As summer quickly approaches – swimmers beware!

Drowning is almost always a deceptively quiet event. The waving, splashing, and yelling that dramatic conditioning (television) prepares us to look for, is rarely seen in real life.

The new captain jumped from the cockpit, fully dressed, and sprinted through the water. A former lifeguard, he kept his eyes on his victim as he headed straight for the owners who were swimming between their anchored sportfisher and the beach. “I think he thinks you’re drowning,” the husband said to his wife. They had been splashing each other and she had screamed but now they were just standing, neck-deep on the sand bar. “We’re fine, what is he doing?” she asked, a little annoyed. “We’re fine!” the husband yelled, waving him off, but his captain kept swimming hard. ”Move!” he barked as he sprinted between the stunned owners. Directly behind them, not ten feet away, their nine-year-old daughter was drowning. Safely above the surface in the arms of the captain, she burst into tears, “Daddy!”

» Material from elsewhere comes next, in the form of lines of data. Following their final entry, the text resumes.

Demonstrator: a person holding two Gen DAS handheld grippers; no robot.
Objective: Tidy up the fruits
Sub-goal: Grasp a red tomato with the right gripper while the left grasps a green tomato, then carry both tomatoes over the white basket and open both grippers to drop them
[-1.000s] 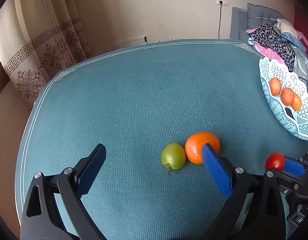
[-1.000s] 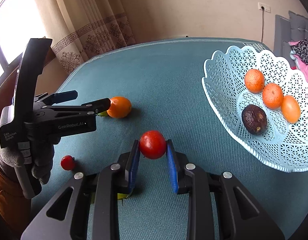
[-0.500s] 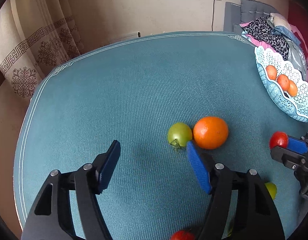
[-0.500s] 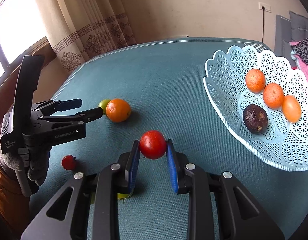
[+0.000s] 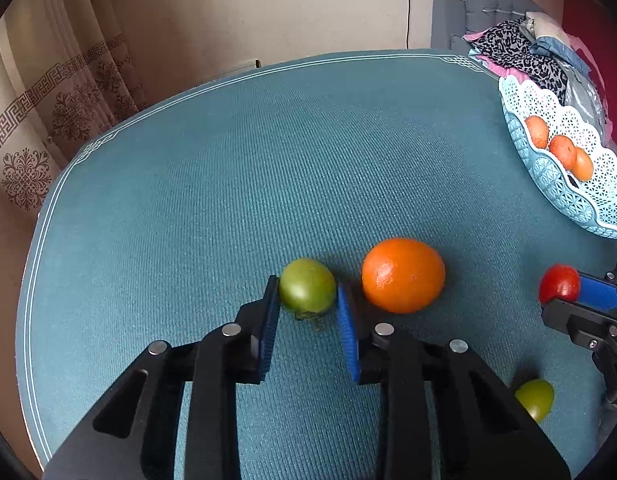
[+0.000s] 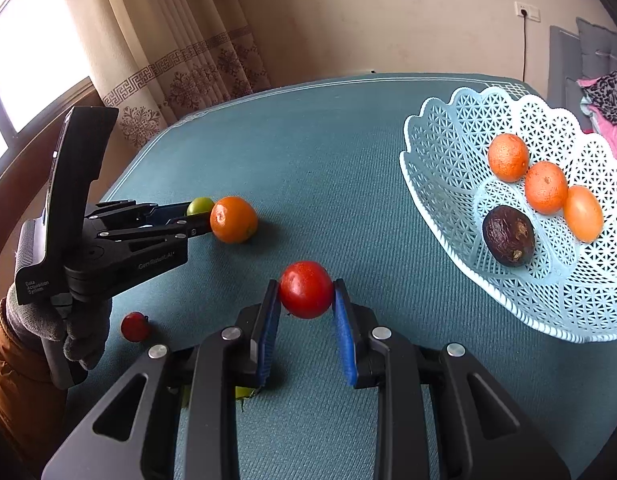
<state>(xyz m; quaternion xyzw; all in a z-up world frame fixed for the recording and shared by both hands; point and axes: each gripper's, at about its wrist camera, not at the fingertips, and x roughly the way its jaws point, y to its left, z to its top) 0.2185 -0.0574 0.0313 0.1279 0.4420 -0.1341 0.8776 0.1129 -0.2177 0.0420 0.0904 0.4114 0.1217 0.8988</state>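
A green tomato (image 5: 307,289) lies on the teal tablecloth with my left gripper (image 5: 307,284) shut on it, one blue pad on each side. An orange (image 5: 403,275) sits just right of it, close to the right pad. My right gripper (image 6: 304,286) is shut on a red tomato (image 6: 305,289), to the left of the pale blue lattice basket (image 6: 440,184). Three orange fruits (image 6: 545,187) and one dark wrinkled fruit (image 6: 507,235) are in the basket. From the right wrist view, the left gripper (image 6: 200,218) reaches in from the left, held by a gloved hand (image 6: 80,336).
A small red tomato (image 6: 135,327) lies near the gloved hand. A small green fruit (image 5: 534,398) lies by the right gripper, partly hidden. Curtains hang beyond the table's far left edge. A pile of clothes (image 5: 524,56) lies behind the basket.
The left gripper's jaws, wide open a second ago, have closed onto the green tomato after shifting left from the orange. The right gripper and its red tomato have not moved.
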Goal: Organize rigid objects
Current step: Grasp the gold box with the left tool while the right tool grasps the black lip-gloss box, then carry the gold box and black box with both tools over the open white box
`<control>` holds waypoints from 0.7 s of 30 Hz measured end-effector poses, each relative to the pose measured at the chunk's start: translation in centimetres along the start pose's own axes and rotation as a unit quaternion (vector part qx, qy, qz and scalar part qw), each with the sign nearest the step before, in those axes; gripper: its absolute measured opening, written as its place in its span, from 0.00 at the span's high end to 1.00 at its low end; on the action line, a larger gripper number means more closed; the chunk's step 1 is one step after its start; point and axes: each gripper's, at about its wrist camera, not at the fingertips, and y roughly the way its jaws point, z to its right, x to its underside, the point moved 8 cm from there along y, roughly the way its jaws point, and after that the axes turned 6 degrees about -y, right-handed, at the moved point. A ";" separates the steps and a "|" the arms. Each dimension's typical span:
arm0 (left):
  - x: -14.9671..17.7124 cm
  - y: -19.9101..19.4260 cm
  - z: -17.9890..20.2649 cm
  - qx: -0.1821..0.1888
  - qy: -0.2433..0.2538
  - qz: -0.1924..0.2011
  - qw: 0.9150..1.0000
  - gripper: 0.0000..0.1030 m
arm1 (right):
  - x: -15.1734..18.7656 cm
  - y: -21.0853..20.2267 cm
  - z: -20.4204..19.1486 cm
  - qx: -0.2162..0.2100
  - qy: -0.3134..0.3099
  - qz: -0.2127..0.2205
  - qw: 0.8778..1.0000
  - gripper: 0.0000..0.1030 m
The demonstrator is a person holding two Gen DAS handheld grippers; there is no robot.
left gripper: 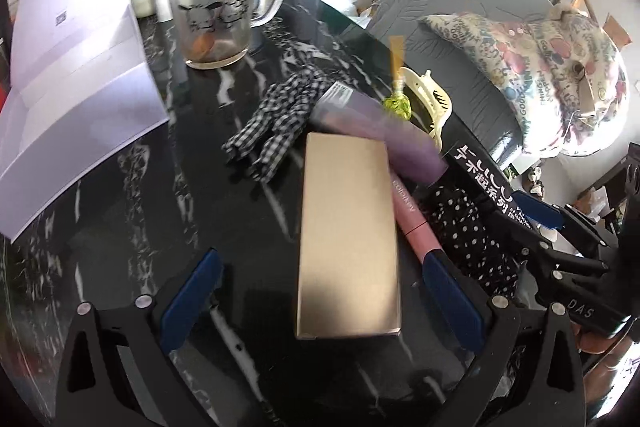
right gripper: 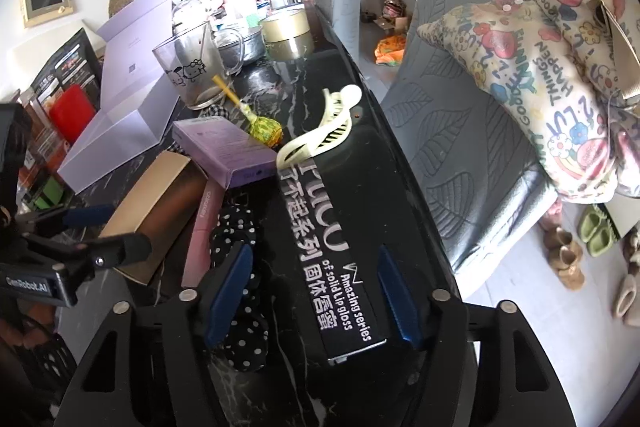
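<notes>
The black lip-gloss box point(right gripper: 320, 251) lies lengthwise on the black marble table point(left gripper: 132, 211) near its right edge, between the blue pads of the right gripper point(right gripper: 314, 295), which tilts down over it; the jaws are partly apart, and whether the pads press its sides I cannot tell. The left gripper point(left gripper: 320, 303), also angled downward, straddles the gold box point(left gripper: 348, 235) with jaws wide and clear gaps on both sides. Between the boxes lie a pink tube point(left gripper: 412, 219) and a polka-dot scrunchie point(right gripper: 240, 291). Farther off, a glass mug point(left gripper: 216, 11) holds a spoon.
</notes>
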 end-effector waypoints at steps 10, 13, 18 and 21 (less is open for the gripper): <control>-0.8 1.8 0.4 -0.032 0.019 0.003 0.999 0.34 | -0.3 0.5 0.6 0.016 -0.004 -0.008 1.000 0.53; -1.2 2.0 0.9 -0.032 0.032 0.013 0.999 0.43 | -0.6 0.8 0.4 0.021 -0.014 -0.012 1.000 0.53; -1.5 2.0 1.4 -0.014 0.051 0.032 0.998 0.56 | -0.9 1.3 -0.4 0.019 -0.033 -0.010 0.999 0.61; -1.4 1.8 1.3 -0.001 0.045 0.036 0.998 0.58 | -1.0 1.5 -0.3 0.031 -0.026 -0.006 0.999 0.75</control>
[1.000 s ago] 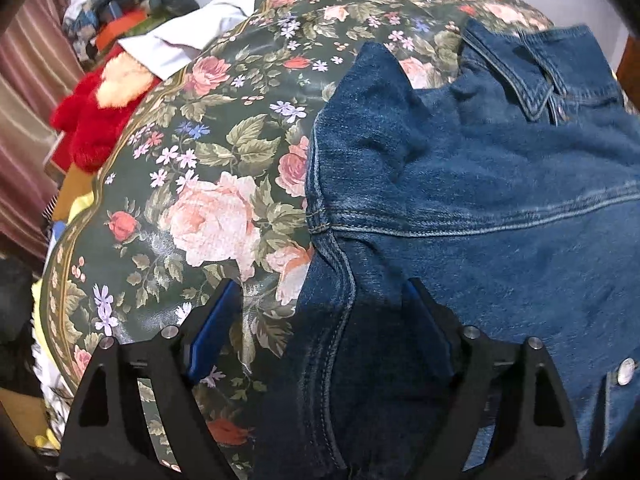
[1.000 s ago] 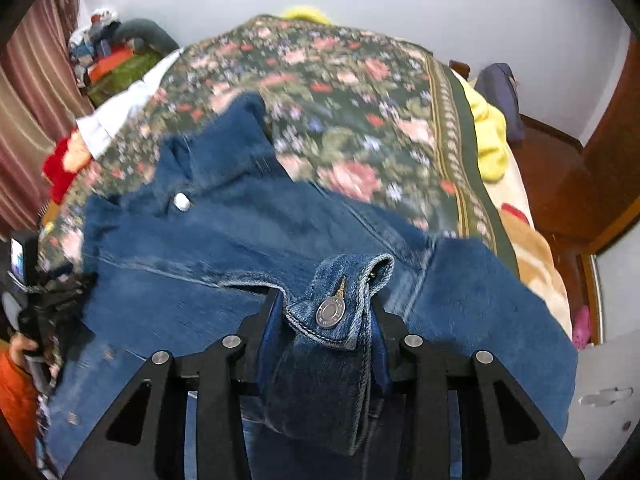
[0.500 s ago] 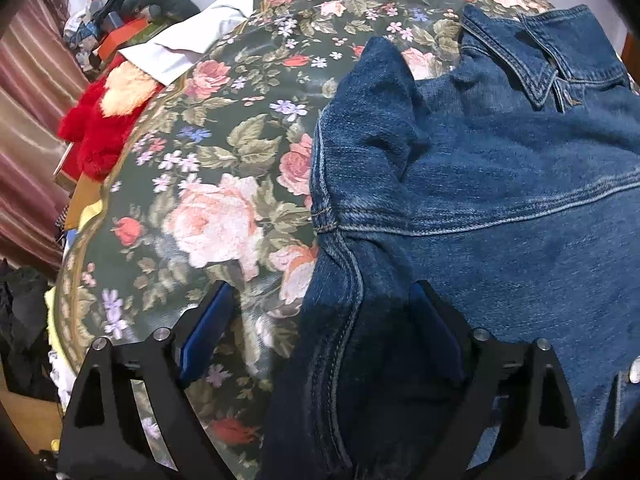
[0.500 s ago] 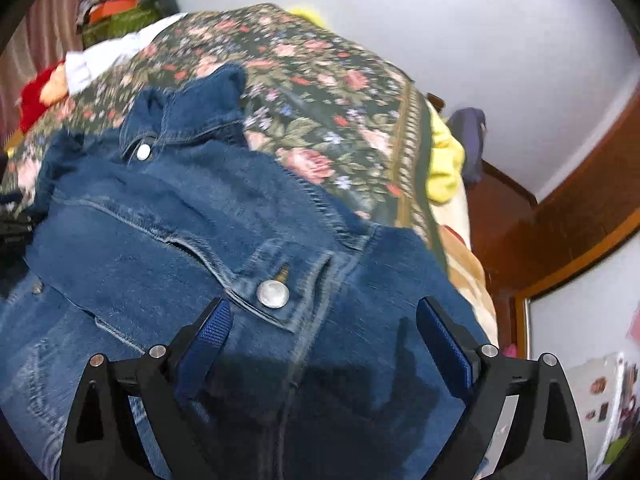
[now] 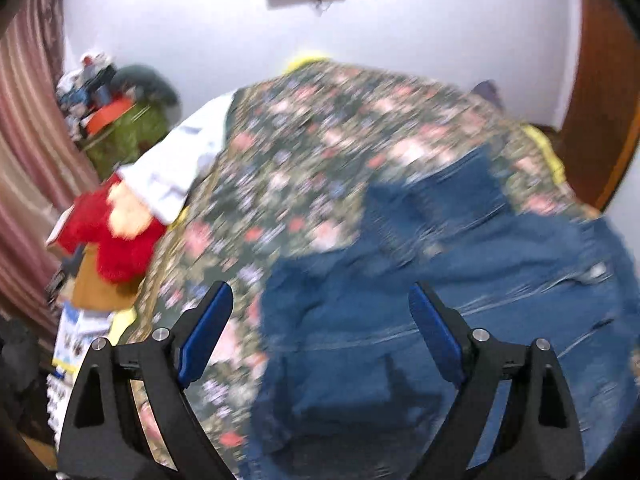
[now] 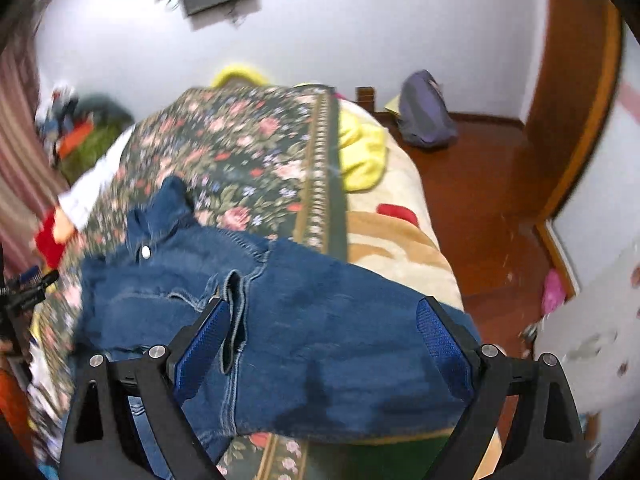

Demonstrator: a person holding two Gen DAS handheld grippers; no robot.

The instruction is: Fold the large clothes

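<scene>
A blue denim jacket (image 5: 420, 280) lies spread on the floral bedspread (image 5: 304, 152), collar toward the far wall. My left gripper (image 5: 320, 320) hangs open well above the jacket's left edge with nothing between its blue pads. In the right wrist view the same jacket (image 6: 304, 320) lies with a sleeve folded across its body, its collar (image 6: 160, 216) at the far left. High over the jacket's right part my right gripper (image 6: 322, 332) stands open, holding nothing. The left wrist view is blurred by motion.
A red plush toy (image 5: 112, 236) and a white cloth (image 5: 180, 164) sit at the bed's left edge, with clutter (image 5: 112, 108) beyond. A yellow blanket (image 6: 360, 152), a beige blanket (image 6: 396, 248) and a purple bag (image 6: 424, 112) on the wooden floor lie to the right.
My right gripper let go of the buttoned cuff, which now rests on the jacket, then rose and swung right. The left gripper lifted away from the jacket's edge, staying open.
</scene>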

How did this captain know, from fifty feet away, what the father couldn’t recognize from just ten? Drowning is not the violent, splashing, call for help that most people expect. The captain was trained to recognize drowning by experts and years of experience. The father, on the other hand, had learned what drowning looks like by watching television. If you spend time on or near the water (hint: that’s all of us) then you should make sure that you and your crew knows what to look for whenever people enter the water. Until she cried a tearful, “Daddy,” she hadn’t made a sound. As a former Coast Guard rescue swimmer, I wasn’t surprised at all by this story. Drowning is almost always a deceptively quiet event. The waving, splashing, and yelling that dramatic conditioning (television) prepares us to look for, is rarely seen in real life.

The Instinctive Drowning Response – so named by Francesco A. Pia, Ph.D.,  is what people do to avoid actual or perceived suffocation in the water.  And it does not look like most people expect.  There is very little splashing, no waving, and no yelling or calls for help of any kind.  To get an idea of just how quiet and undramatic from the surface drowning can be, consider this:  It is the number two cause of accidental death in children, age 15 and under (just behind vehicle accidents) – of the approximately 750 children who will drown next year, about 375 of them will do so within 25 yards of a parent or other adult. In ten percent of those drownings, the adult will actually watch them do it, having no idea it is happening (source: CDC). Drowning does not look like drowning – Dr. Pia, in an article in the Coast Guard’s On Scene Magazine, described the instinctive drowning response like this:

Except in rare circumstances, drowning people are physiologically unable to call out for help. Th e respiratory system was designed for breathing. Speech is the secondary or overlaid function. Breathing must be fulfilled, before speech occurs.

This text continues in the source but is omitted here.